= What to produce =
Please count the lines with the word "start" in the material below, then state the number by itself.

(Dataset extract)

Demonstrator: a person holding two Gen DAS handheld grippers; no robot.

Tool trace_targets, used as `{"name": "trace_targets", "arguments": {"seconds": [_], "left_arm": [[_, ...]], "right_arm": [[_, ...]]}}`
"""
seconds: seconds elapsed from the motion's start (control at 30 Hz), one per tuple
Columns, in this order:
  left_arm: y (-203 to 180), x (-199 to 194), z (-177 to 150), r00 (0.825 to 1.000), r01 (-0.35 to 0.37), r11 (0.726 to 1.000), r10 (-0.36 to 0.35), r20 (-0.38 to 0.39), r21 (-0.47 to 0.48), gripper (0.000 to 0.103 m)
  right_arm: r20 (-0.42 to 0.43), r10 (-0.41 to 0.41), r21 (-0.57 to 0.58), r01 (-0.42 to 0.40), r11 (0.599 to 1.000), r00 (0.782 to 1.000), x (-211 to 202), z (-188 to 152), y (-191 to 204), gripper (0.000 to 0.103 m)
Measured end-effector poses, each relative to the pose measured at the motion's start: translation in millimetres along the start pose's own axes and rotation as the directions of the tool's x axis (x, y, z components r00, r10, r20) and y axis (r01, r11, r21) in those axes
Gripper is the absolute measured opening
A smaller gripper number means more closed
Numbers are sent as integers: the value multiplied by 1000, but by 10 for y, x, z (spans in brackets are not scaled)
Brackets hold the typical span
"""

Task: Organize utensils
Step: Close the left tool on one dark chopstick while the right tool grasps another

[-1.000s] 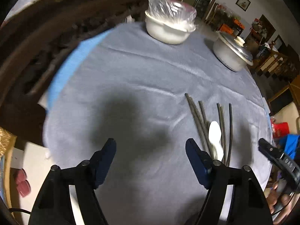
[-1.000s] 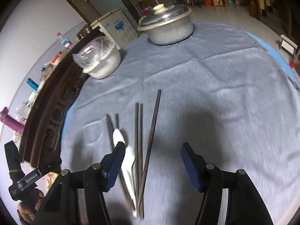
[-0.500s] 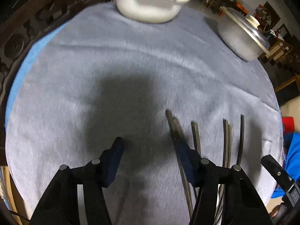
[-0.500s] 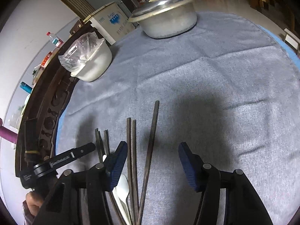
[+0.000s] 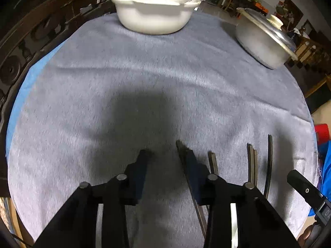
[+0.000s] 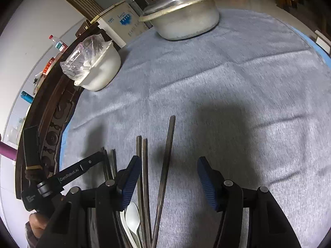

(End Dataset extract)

= Solution to this task =
2